As Sharon comes of age in the early 1970s, she experiences love and pain while exploring who she can trust and the rise of the Women’s Liberation movement. Navigating life in a rural commune, she learns to work against the forces that seek to contain women and pave her own path towards freedom.

Careless People: A Cautionary Tale of Power, Greed, and Lost Idealism
In this eye-opening memoir, Sarah Wynn-Williams unpacks what happens when absolute power is held in the corrupt grasp of the global elite. She begins with the rise of Facebook and how it has come to shape the wrong turns taken in the past decade, particularly with its impact on Trump’s election.
Drawing from her own experience at one of the most influential companies in the world, Wynn-Williams offers readers a first-hand account of what it’s like to work in a place that rarely takes responsibility for the horrible consequences shaping our lives.

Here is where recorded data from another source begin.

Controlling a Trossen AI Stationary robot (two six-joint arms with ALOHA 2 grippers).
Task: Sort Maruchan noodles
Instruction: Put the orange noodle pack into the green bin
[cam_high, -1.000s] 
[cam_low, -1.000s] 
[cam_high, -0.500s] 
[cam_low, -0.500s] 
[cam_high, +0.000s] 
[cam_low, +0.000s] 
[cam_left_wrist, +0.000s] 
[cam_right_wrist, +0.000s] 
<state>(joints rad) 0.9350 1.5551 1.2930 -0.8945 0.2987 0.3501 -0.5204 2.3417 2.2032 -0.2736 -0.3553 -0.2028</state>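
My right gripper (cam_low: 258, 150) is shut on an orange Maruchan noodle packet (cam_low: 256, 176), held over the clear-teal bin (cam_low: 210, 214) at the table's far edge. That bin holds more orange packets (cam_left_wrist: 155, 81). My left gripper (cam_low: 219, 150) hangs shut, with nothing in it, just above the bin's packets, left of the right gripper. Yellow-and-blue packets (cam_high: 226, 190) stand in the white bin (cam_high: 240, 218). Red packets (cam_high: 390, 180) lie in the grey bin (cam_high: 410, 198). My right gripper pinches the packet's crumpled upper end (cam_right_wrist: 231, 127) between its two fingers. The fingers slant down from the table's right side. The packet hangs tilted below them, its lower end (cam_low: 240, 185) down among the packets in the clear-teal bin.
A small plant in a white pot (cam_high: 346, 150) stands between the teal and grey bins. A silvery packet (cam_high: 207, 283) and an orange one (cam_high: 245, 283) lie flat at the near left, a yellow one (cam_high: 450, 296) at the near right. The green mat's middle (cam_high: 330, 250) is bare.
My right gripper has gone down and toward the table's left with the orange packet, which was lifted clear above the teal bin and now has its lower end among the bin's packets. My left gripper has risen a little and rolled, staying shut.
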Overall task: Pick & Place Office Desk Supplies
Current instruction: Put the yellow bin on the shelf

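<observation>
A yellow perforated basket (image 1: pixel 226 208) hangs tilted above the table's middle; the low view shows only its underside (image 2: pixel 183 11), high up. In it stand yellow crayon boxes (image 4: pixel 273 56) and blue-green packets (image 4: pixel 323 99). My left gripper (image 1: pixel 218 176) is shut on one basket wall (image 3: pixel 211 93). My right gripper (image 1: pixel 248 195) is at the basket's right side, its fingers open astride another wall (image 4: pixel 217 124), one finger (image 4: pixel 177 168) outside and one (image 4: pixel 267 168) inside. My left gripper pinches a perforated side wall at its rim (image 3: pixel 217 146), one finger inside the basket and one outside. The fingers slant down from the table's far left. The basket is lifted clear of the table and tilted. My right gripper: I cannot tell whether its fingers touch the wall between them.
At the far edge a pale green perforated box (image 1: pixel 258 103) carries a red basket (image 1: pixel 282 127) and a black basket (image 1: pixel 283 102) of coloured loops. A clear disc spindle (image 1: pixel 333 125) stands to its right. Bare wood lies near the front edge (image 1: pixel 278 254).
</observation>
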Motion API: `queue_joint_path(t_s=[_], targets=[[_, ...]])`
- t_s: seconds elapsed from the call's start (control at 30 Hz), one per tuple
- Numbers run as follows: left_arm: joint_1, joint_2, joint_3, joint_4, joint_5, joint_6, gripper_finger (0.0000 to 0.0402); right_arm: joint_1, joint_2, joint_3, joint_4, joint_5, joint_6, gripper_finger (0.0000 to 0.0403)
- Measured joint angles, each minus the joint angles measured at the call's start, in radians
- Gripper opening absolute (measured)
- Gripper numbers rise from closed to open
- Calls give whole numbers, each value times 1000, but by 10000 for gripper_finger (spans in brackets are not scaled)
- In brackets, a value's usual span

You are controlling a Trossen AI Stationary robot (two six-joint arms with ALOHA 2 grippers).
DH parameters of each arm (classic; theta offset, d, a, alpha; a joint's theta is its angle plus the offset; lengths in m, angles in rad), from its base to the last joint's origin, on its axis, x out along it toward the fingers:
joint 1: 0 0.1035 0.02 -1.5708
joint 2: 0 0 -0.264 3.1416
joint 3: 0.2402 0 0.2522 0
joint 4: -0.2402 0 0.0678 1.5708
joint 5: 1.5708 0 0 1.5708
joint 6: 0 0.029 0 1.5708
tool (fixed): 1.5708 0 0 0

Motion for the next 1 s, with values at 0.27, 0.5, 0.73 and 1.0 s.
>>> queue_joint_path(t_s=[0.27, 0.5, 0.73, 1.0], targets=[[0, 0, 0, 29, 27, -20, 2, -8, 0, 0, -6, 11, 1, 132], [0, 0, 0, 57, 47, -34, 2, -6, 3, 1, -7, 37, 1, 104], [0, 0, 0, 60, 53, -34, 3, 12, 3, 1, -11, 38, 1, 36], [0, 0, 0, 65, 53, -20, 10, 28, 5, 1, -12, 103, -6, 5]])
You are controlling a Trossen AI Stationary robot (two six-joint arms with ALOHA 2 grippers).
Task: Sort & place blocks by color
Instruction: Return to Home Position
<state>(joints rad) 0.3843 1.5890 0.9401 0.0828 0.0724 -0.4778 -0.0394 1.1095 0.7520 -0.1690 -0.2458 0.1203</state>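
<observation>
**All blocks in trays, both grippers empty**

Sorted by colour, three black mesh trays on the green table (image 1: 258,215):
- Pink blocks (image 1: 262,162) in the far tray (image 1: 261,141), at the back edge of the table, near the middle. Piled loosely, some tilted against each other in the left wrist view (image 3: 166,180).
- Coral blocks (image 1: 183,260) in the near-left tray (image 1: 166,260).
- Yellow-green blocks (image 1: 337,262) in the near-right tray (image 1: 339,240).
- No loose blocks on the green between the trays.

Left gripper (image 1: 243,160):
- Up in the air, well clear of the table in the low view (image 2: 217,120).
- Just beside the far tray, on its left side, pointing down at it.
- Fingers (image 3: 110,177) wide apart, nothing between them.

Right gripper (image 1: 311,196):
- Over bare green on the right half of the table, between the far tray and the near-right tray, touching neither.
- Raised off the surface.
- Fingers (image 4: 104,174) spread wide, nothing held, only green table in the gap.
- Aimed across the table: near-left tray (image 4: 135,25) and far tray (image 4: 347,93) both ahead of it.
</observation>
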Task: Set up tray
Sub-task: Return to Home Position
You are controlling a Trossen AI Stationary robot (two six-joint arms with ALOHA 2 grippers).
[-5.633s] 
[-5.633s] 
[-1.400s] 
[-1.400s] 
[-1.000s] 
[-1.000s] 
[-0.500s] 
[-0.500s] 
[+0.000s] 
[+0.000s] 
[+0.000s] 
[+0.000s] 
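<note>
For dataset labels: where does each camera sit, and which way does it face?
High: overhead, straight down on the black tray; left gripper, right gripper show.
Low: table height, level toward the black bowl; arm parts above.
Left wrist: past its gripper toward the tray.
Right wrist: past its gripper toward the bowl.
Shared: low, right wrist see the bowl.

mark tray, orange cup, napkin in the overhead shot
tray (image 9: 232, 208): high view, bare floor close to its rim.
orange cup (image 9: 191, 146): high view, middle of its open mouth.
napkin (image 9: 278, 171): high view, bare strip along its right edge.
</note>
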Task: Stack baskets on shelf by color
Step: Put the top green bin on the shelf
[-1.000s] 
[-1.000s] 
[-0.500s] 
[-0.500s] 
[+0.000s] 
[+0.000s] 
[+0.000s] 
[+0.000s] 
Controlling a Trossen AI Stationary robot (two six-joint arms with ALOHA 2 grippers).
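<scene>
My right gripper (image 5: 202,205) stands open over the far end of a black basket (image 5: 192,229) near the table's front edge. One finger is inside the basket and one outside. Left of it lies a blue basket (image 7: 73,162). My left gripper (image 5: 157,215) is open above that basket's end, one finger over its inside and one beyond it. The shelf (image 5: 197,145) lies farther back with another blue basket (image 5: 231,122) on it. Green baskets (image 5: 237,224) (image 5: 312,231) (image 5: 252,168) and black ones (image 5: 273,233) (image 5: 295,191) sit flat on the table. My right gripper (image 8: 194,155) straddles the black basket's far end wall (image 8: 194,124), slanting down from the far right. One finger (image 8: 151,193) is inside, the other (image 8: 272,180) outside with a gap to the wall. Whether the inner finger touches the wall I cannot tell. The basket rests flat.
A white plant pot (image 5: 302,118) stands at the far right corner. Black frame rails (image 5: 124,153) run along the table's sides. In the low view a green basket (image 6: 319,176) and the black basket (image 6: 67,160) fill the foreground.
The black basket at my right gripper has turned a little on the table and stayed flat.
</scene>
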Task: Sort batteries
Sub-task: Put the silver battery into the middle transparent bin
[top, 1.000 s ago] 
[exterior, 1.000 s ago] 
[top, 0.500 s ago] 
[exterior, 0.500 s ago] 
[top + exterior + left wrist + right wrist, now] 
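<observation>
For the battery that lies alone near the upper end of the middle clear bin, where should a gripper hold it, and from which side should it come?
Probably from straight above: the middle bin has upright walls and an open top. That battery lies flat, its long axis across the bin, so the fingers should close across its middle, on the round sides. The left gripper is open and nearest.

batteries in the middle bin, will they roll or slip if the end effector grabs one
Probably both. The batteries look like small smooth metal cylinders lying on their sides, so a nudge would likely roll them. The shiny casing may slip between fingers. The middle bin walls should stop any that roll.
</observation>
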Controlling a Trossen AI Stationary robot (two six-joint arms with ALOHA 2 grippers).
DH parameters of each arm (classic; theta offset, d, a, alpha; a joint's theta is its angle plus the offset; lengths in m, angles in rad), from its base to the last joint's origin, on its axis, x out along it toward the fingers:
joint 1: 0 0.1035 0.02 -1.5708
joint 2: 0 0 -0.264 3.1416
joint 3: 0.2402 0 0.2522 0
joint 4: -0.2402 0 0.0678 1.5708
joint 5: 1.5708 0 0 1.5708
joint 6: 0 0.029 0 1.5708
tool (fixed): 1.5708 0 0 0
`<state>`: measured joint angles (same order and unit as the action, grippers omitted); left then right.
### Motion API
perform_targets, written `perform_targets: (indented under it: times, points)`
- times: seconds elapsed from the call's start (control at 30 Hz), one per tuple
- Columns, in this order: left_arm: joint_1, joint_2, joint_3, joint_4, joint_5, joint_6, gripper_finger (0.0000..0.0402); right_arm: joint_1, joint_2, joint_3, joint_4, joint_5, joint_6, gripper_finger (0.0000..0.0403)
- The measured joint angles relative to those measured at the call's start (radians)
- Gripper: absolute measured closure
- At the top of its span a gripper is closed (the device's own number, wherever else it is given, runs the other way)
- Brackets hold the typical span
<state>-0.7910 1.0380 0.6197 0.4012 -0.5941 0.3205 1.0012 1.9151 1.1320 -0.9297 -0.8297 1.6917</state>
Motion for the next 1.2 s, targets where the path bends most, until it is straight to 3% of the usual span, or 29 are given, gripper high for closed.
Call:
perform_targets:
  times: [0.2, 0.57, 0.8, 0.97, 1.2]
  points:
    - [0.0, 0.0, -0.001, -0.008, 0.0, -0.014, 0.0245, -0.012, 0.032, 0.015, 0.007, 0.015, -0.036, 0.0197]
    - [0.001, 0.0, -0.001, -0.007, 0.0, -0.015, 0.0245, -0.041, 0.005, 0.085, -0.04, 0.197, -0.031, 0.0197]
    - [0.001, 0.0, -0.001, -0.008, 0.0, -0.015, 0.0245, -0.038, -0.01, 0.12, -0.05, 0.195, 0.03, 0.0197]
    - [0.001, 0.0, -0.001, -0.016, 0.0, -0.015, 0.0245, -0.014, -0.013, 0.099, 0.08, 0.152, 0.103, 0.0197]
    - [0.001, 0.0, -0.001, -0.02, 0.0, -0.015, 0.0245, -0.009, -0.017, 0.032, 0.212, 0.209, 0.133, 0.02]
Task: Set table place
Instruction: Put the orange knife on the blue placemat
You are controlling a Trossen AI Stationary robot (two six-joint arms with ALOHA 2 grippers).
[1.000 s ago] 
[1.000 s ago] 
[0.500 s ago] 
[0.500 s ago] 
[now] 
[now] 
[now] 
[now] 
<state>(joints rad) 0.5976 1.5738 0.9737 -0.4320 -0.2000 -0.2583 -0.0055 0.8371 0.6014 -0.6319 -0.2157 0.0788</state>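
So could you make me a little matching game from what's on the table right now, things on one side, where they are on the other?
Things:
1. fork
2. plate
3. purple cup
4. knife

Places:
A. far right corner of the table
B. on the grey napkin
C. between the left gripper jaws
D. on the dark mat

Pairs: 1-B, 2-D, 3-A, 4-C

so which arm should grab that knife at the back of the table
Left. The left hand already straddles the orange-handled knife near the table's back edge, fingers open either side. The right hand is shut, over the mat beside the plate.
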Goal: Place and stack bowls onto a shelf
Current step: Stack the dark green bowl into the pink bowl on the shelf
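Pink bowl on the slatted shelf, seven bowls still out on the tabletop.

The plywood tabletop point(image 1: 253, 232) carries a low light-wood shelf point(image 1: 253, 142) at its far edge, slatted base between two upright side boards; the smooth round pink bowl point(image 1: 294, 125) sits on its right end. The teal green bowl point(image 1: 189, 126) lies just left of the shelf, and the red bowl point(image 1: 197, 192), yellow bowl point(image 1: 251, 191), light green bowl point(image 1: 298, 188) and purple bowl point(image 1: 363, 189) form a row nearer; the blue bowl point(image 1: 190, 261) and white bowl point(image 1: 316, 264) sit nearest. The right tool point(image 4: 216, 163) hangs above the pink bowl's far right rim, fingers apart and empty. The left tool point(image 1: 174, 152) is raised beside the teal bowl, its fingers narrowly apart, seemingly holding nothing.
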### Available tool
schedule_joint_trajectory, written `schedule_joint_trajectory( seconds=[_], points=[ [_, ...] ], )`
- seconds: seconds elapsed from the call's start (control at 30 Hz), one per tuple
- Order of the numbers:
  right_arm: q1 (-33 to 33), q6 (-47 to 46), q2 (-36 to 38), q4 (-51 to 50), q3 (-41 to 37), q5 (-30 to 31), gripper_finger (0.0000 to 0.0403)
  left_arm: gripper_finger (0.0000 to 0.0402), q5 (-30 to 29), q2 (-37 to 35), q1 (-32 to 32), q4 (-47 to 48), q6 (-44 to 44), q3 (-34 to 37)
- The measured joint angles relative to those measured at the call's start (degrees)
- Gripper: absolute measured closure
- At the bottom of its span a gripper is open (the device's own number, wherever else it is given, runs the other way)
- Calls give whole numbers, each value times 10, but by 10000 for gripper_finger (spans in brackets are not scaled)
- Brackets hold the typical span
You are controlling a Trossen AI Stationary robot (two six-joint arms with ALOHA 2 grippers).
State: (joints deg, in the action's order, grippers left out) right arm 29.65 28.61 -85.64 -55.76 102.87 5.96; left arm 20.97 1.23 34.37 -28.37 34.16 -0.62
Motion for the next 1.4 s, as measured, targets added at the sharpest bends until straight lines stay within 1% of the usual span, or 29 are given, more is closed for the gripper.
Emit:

24: Life Stories and Lessons from the Say Hey Kid
Split into 24 chapters—to reflect his famous uniform number—Willie Mays explores his career, both on and off the field, as one of the greatest baseball players in history. Despite facing numerous challenges, Mays met every experience with positivity and instructs readers on how to do the same. He encourages individuals, both young and old, to pursue their dreams, because it’s never too late to do what you love.

A Bridge for Passing
In this one-of-a-kind memoir, Nobel Prize-winning author Pearl S. Buck chronicles making a film in 1960s Japan, while grieving the death of her husband. She narrates the process of working with creatives, the numerous complications involved in shooting, and the atmosphere of Japan, a country reeling from the aftermath of war—all the while coming to terms with the loss of her great love, husband Richard Walsh.

Men We Reaped
Jesmyn Ward, in a must-read memoir, describes a period of five years in which she lost five men she loved to addiction, suicide, and accidents. She chronicles the difficulties that follow those who are in poverty.
As Ward begins to process the losses of her brother and friends, she asks herself why. She comes to the realization that it was a mix of who they were and the position they were dealt in life, living as black men in a history of racism. But Ward does not allow the people she’s lost to be defined by what fueled their deaths, and instead paints their beautiful and painful stories in intimate portraits.

A Boy from Georgia
When Hamilton Jordan passed, his children discovered that he had written a mostly finished memoir that they worked together to complete. What follows is the story of Jordan’s childhood in Albany, Georgia, in which he comes to reconsider the beliefs he was born into—racism and religious intolerance—to a movement of acceptance and equality that he came to embody.
Born into a politically influential family, Jordan became a key figure in Jimmy Carter’s presidential campaign, which ultimately led to his victory in 1976. In a stunning account, A Boy from Georgia offers an intimate glimpse into the southern establishment, showing readers that they can become more than what they are born into.

Know My Name
In a stunning survival story, Chanel Miller recounts her experience being sexually assaulted on Stanford’s campus by Brock Turner. Although previously known to the world as Jane Doe, from her viral impact statement on BuzzFeed, Miller bravely reclaims her identity in the face of trauma, through the moving power of words.
Her story demonstrates a cultural bias not to believe victims, in a criminal justice system that reinforces the narrative that, because of what they were wearing, they “asked for it.” But Miller works to undermine such a view that protects perpetrators, while instead illuminating the courage it requires to continue under the weight of unfathomable trauma.

Crying in H Mart: A Memoir
Grammy-nominated indie rock star Michelle Zauner, also known as Japanese Breakfast, picks up this pen in this profound memoir, which explores her experiences of losing her mother. She begins in childhood as the only Asian-American kid at her school, while struggling with the burden of her mother’s expectations.
But despite their differences, mother and daughter came together through Korean food in the aisles of H-Mart. As Zauner matured and found her place in the world as a musician, she grew to feel less connected to her Korean roots. This story is a return to who she was and the role her mother played in shaping her identity, while also serving as a reckoning of what she wants to be and what her mother means to her.

Country Girl
With the release of Edna O’Brien’s first novel, The Country Girls, came scandal—so much so that O’Brien’s local priest burnt the book. Nevertheless, she pushed forth unfettered and went on to have a grand life, from convent school to the wildness of 1960s London and Hollywood.
The work explores the life of a celebrated writer, from the people she met, like Jackie Onassis and Hillary Clinton, to the places she went, living amongst a landscape she came to imprint upon.